Dans cette optique, le ministère du Transport et de la Logistique élabore activement un projet de loi visant à créer un dispositif fiscal et juridique incitatif pour soutenir l’émergence d’une flotte commerciale nationale compétitive.
Un registre d’immatriculation modernisé pour les navires de commerce
Ce cadre législatif instaurera un pavillon marocain conforme aux standards des registres maritimes internationaux de premier plan. Les armateurs bénéficieront d’amortissements accélérés pour l’acquisition de nouveaux navires, ce qui devrait inciter les investisseurs marocains et étrangers à adopter le pavillon national.

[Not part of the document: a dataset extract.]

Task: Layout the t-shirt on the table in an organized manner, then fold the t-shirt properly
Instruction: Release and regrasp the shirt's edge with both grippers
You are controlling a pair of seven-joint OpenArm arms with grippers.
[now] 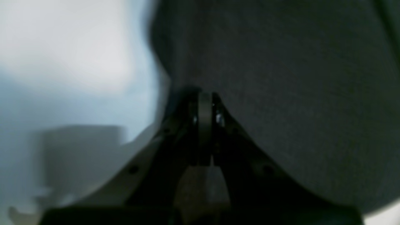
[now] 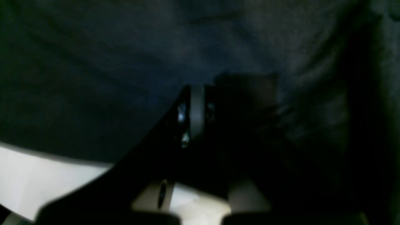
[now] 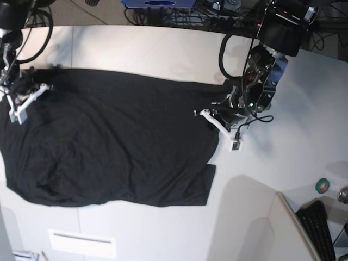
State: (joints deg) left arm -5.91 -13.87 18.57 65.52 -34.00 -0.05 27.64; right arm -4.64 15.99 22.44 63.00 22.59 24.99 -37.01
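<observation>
- The black t-shirt [image 3: 109, 144] lies spread wide over the white desk [image 3: 163, 51], plain side up, with ripples across its middle and a flap turned out at the corner nearest the lower right.
- The left tool [image 1: 204, 103] sits at the shirt's right edge with its fingers pressed together; the close view shows dark cloth right against the tips, so I judge it is pinching the fabric there.
- The right tool [image 2: 197, 106] is at the shirt's far left corner, also closed, with cloth all around it; it looks clamped on the shirt too.
- Risk: each pinch seems to hold only a thin bit of edge, so a hard pull outward could let the cloth slip free.
- Risk: if the two arms pull unevenly, the shirt may skew or bunch instead of flattening.
- Risk: the shirt's left side already reaches the desk's edge, so more dragging that way could spill it over.
- The desk is smooth and pale, likely slippery under cloth. Beyond the shirt's top edge run cables [image 3: 217, 13]; a keyboard [image 3: 321, 228] sits past its lower right corner.
</observation>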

L’Institut Supérieur d’Etudes Maritimes (ISEM) de Casablanca jouera un rôle majeur en formant les officiers et l’équipage qualifié indispensables au bon fonctionnement de cette flotte.
Sécuriser les approvisionnements stratégiques du pays
Actuellement, plus de 95 % des opérations maritimes du Maroc dépendent d’armateurs étrangers, une situation vulnérable face aux aléas du marché. La création d’une flotte nationale contribuera à sécuriser les approvisionnements en blé et en pétrole, particulièrement en cas de tensions géopolitiques dans les zones d’approvisionnement.
En outre, cette démarche favorisera la conservation des devises en réduisant les coûts des frets maritimes, tout en renforçant l’autonomie économique du Maroc.